### [Your task]
Each entry should be restated word for word, with all pictures left out.

### [Records supplied]
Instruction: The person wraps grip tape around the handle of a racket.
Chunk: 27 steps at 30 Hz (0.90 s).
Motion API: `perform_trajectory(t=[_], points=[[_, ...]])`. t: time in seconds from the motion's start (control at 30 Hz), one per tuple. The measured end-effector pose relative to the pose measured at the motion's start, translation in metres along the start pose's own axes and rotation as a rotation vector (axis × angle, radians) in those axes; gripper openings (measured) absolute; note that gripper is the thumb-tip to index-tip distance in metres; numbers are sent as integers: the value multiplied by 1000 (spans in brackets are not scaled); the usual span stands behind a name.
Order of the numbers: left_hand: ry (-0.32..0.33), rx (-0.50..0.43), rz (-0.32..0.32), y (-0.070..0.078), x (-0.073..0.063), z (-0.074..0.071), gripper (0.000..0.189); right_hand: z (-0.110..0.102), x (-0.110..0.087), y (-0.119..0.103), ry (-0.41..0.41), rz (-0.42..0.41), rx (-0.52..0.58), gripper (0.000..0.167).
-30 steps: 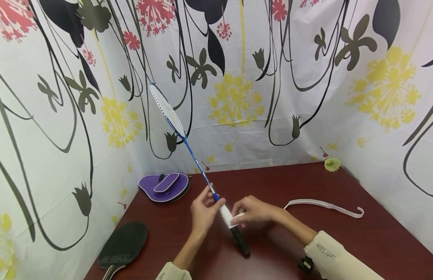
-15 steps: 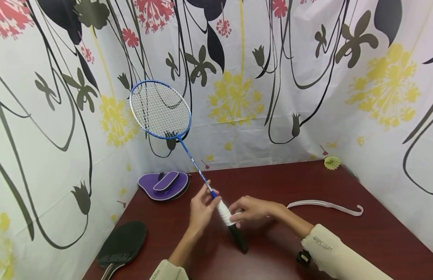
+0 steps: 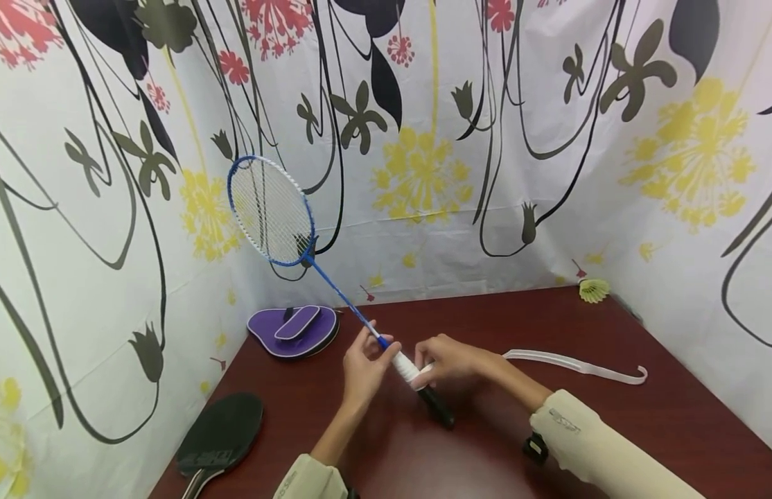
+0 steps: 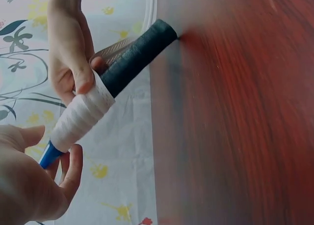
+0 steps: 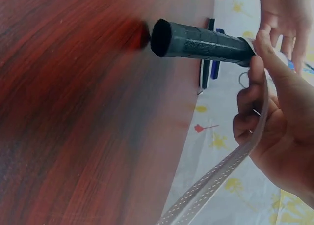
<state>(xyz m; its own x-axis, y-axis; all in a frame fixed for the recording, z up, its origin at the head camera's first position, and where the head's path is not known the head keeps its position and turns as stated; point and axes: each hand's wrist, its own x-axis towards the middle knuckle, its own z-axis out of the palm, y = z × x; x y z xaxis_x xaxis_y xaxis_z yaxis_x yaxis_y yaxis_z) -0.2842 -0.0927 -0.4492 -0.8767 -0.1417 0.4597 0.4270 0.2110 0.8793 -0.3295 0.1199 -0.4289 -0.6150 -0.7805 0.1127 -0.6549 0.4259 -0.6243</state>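
A blue and white badminton racket (image 3: 336, 287) slants up to the left, its strings partly facing me. My left hand (image 3: 364, 371) holds it between thumb and fingers where the blue shaft meets the grip. White grip tape (image 4: 81, 117) is wound in overlapping turns round the upper handle. Below it the black handle (image 5: 206, 47) shows, its end pointing down to the right. My right hand (image 3: 451, 360) pinches the tape at the lowest white turn. From those fingers a perforated tail of tape (image 5: 221, 173) trails away in the right wrist view.
The dark red table (image 3: 486, 443) carries a black table tennis bat (image 3: 220, 436) at left and a purple bat case (image 3: 295, 333) behind it. A yellow shuttlecock (image 3: 592, 290) lies at the far right corner. Flower-printed cloth (image 3: 517, 166) surrounds the table.
The racket has rolled from edge-on to facing me, then partly round again. Its handle end has swung up and right. My right hand has risen slightly, still pinching the tape.
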Motion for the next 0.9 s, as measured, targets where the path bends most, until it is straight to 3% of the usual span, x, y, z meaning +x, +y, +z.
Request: perform_trajectory(t=[0.13,0.3,0.57,0.73,0.9], points=[[25,20,-8,-3,5,7,71,-3,0,2,37,-34,-32,30],[1,-6,-26,-4,13,10,71,-8,-5,9,12,-51,-24,16],[-113,-91,-67,-2,19,7,73,-13,-10,13,3,-54,20,8],[-183,-117,-90,3,20,4,77,-11,-8,13,2,-23,29,18],[-229,-138,-113,6,17,1,81,-8,-4,13,-67,-42,28,23]])
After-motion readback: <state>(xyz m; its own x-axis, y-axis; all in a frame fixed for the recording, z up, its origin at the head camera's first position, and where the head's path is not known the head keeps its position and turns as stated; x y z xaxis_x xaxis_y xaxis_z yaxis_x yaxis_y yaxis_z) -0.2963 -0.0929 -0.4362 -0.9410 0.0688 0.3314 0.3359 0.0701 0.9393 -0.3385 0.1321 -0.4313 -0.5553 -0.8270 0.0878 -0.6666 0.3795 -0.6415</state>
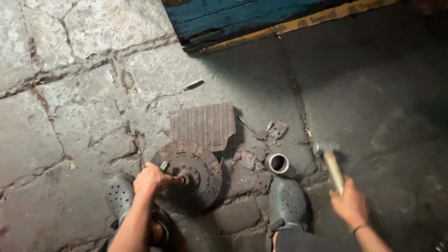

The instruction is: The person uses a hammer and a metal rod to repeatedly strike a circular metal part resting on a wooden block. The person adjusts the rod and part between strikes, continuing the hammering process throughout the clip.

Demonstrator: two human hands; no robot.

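My left hand [151,178] is closed around a small metal punch [165,166], set against the hub of the clutch disc [193,170]. The disc lies flat on the stone floor [56,116], just right of that hand, between my 2 clogs. It looks heavy and rigid; I judge the outer rim the safest grip, since the friction faces seem brittle. Beyond the disc rests a ribbed plate [204,123]. A short metal sleeve [277,163] stands between both hands. My right hand [349,203] grips the wooden-handled hammer [330,161], raised.
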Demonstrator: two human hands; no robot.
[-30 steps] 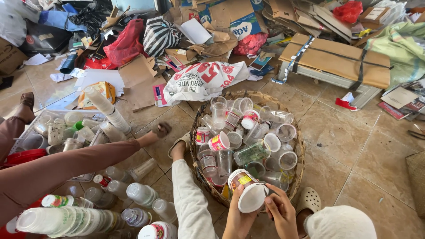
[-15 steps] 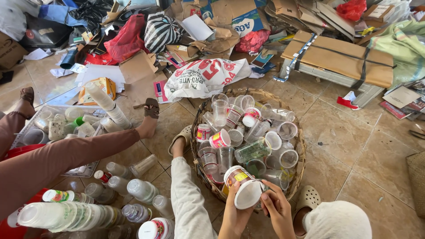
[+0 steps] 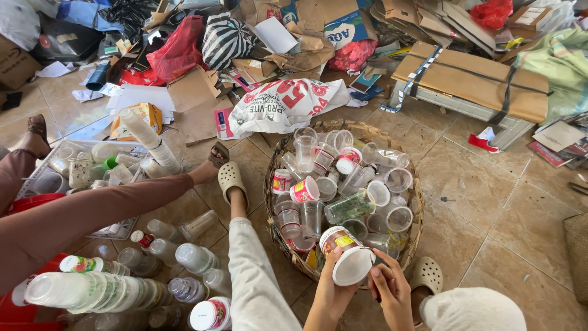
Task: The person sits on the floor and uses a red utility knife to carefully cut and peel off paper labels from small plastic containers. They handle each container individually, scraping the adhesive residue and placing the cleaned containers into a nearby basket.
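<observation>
Beige floor tiles [image 3: 502, 202] are strewn with flattened cardboard [image 3: 471, 76], a printed white sack [image 3: 285, 104] and loose plastic bottles [image 3: 193, 257]. Low in the view, the left hand [image 3: 331, 291] holds a plastic cup [image 3: 346, 254] with a red and yellow label, fingers clamped round its side, just over the near rim of a round wicker basket [image 3: 272, 202] full of clear cups. The right hand [image 3: 392, 293] touches the cup's white end, fingers curled against it. A stack of nested cups [image 3: 92, 291] lies at far left.
</observation>
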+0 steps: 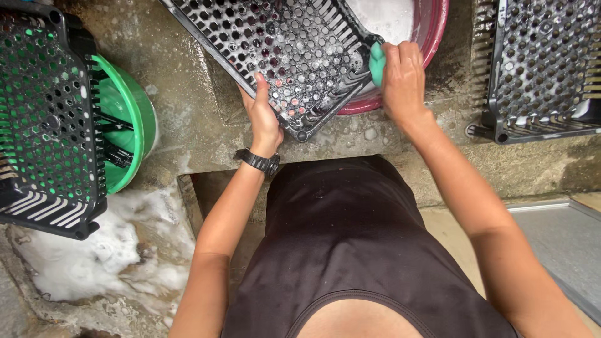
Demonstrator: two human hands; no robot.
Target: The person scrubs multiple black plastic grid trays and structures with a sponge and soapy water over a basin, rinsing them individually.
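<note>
Two hands on the job: left hand (263, 116) clamps the near edge of the black perforated tray (285, 53) tilted over the red soapy basin (432, 28), right hand (404, 78) fingers curled round a green sponge (377, 62), scrubbing its side wall. Next, probably fresh strokes along that rim.

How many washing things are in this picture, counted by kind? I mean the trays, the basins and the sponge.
Black perforated plastic trays: 3 (one in the hands, one over the green basin, one at the right)
Basins: 2 (red, green)
Green sponge: 1, in the right hand
Total: 6
</note>
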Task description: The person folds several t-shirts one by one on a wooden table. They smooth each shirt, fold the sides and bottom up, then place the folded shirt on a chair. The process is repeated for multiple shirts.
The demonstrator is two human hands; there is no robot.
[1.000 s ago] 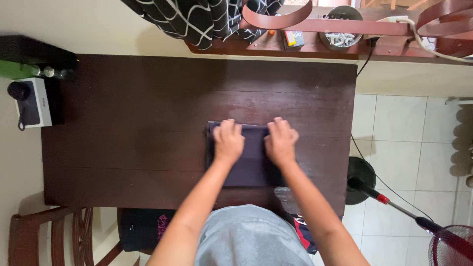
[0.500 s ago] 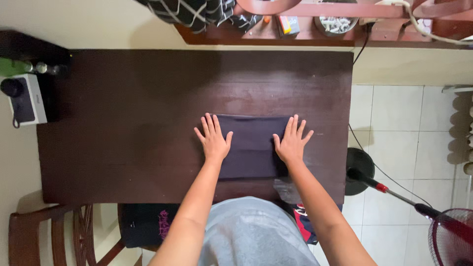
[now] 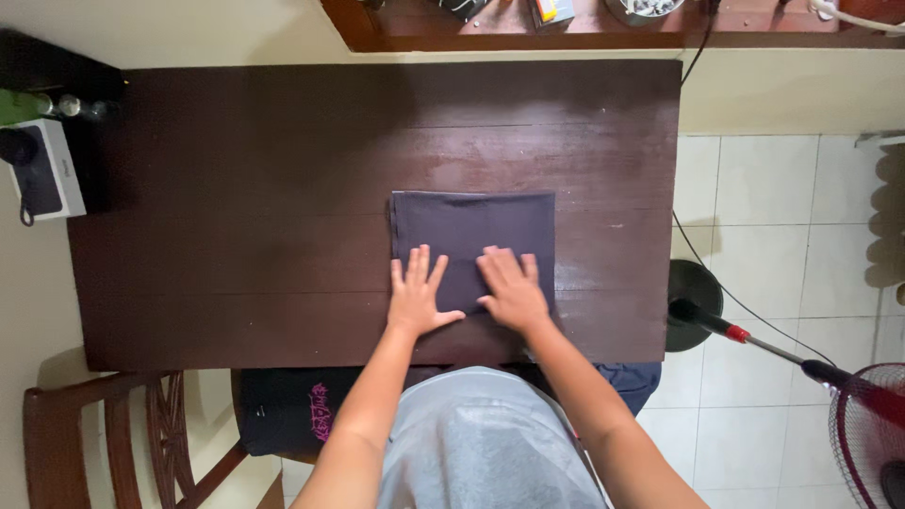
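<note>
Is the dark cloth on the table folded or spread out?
Folded. The dark cloth lies as a compact rectangle with straight edges on the table; the left hand and right hand press flat on it.

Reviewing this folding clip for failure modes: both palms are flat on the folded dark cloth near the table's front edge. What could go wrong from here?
1. Both hands, left hand and right hand, press only the near half of the folded dark cloth; the far half is free and could bunch or skew if pushed.
2. The cloth lies close to the table front edge, so a pull toward the body might drag it off.
</note>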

### [Output]
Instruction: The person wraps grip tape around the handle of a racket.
Chunk: 27 steps at 30 Hz (0.90 s).
Motion API: `perform_trajectory(t=[_], points=[[_, ...]])`. t: time in seconds from the motion's start (control at 30 Hz), one per tuple. The measured end-effector pose relative to the pose measured at the motion's start, translation in metres along the start pose's own axes and rotation as a rotation vector (axis × angle, radians) in those axes; gripper openings (measured) absolute; note that gripper is the thumb-tip to index-tip distance in metres; numbers are sent as integers: the value multiplied by 1000 (spans in brackets are not scaled); the usual span stands behind a name.
Order of the numbers: left_hand: ry (-0.32..0.33), rx (-0.50..0.43), rz (-0.32..0.32), y (-0.070..0.078), x (-0.073..0.063), z (-0.074..0.071), gripper (0.000..0.189); right_hand: z (-0.110..0.102), x (-0.110..0.087), y (-0.119..0.103), ry (-0.41..0.41), rz (-0.42..0.41), rx (-0.52..0.58), gripper (0.000..0.167).
-30 steps: 
-15 steps: 
+0 steps: 
+0 steps: 
+0 steps: 
<state>(xyz m; its own x-axis, y-axis; all in a frame fixed for the recording, z up, its origin at the head camera's first position, and where the head's path is not known the head keeps its position and turns as stated; point and axes: each hand's wrist, its own x-axis towards the middle knuckle, its own z-axis out of the palm, y = z × x; x y z xaxis_x xaxis_y xaxis_z yaxis_x yaxis_y yaxis_z) -0.2842 -0.0927 -0.4492 -0.8767 -0.1417 0.4597 0.4270 0.2110 0.8793 -0.3295 0.1199 -0.4289 -0.6150 -0.7805 0.1127 -0.6549 0.4259 -0.6243</state>
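A blue and white badminton racket (image 3: 336, 287) slants up to the left, its strings partly facing me. My left hand (image 3: 364, 371) holds it between thumb and fingers where the blue shaft meets the grip. White grip tape (image 4: 81, 117) is wound in overlapping turns round the upper handle. Below it the black handle (image 5: 206, 47) shows, its end pointing down to the right. My right hand (image 3: 451, 360) pinches the tape at the lowest white turn. From those fingers a perforated tail of tape (image 5: 221, 173) trails away in the right wrist view.
The dark red table (image 3: 486, 443) carries a black table tennis bat (image 3: 220, 436) at left and a purple bat case (image 3: 295, 333) behind it. A yellow shuttlecock (image 3: 592, 290) lies at the far right corner. Flower-printed cloth (image 3: 517, 166) surrounds the table.
The racket has rolled from edge-on to facing me, then partly round again. Its handle end has swung up and right. My right hand has risen slightly, still pinching the tape.
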Motion for the next 0.9 s, as measured, targets where the path bends most, until it is straight to 3% of the usual span, x, y, z meaning +x, +y, +z.
Request: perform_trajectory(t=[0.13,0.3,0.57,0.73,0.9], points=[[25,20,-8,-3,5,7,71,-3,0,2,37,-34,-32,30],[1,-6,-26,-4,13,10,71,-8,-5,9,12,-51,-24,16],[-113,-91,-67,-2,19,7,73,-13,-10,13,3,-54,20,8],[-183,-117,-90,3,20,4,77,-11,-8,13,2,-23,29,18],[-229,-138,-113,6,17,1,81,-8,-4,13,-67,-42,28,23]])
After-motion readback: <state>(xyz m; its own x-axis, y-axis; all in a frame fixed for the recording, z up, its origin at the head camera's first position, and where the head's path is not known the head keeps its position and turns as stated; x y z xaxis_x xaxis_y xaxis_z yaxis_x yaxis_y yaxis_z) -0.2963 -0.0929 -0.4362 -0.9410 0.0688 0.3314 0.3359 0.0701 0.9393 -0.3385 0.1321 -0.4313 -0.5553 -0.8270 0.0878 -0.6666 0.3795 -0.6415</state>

The instruction is: The person uses a hammer and a metal rod to repeatedly strike a circular metal part resting on a wooden block. The person adjusts the rod and part between strikes, continuing the hammering process throughout the clip.

Demonstrator: two human hands; no robot.

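My left hand [151,178] is closed around a small metal punch [165,166], set against the hub of the clutch disc [193,170]. The disc lies flat on the stone floor [56,116], just right of that hand, between my 2 clogs. It looks heavy and rigid; I judge the outer rim the safest grip, since the friction faces seem brittle. Beyond the disc rests a ribbed plate [204,123]. A short metal sleeve [277,163] stands between both hands. My right hand [349,203] grips the wooden-handled hammer [330,161], raised.
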Demonstrator: two human hands; no robot.
[-30 steps] 
[-15 steps] 
[+0 steps] 
Task: The person sits on the floor and uses a red utility knife to carefully cut and peel off paper labels from small plastic containers. They handle each container individually, scraping the adhesive residue and placing the cleaned containers into a nearby basket.
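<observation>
Beige floor tiles [image 3: 502, 202] are strewn with flattened cardboard [image 3: 471, 76], a printed white sack [image 3: 285, 104] and loose plastic bottles [image 3: 193, 257]. Low in the view, the left hand [image 3: 331, 291] holds a plastic cup [image 3: 346, 254] with a red and yellow label, fingers clamped round its side, just over the near rim of a round wicker basket [image 3: 272, 202] full of clear cups. The right hand [image 3: 392, 293] touches the cup's white end, fingers curled against it. A stack of nested cups [image 3: 92, 291] lies at far left.
</observation>
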+0 steps: 
Demonstrator: two human hands; no robot.
Target: The person scrubs multiple black plastic grid trays and structures with a sponge and soapy water over a basin, rinsing them individually.
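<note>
Two hands on the job: left hand (263, 116) clamps the near edge of the black perforated tray (285, 53) tilted over the red soapy basin (432, 28), right hand (404, 78) fingers curled round a green sponge (377, 62), scrubbing its side wall. Next, probably fresh strokes along that rim.

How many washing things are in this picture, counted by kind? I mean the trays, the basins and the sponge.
Black perforated plastic trays: 3 (one in the hands, one over the green basin, one at the right)
Basins: 2 (red, green)
Green sponge: 1, in the right hand
Total: 6
</note>
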Task description: The person folds several t-shirts one by one on a wooden table. They smooth each shirt, fold the sides and bottom up, then place the folded shirt on a chair. The process is repeated for multiple shirts.
The demonstrator is two human hands; there is no robot.
[1.000 s ago] 
[0.500 s ago] 
[now] 
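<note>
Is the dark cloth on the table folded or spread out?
Folded. The dark cloth lies as a compact rectangle with straight edges on the table; the left hand and right hand press flat on it.

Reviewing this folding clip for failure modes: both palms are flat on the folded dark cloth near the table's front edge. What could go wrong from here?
1. Both hands, left hand and right hand, press only the near half of the folded dark cloth; the far half is free and could bunch or skew if pushed.
2. The cloth lies close to the table front edge, so a pull toward the body might drag it off.
</note>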

The answer to this exercise has been written out completely.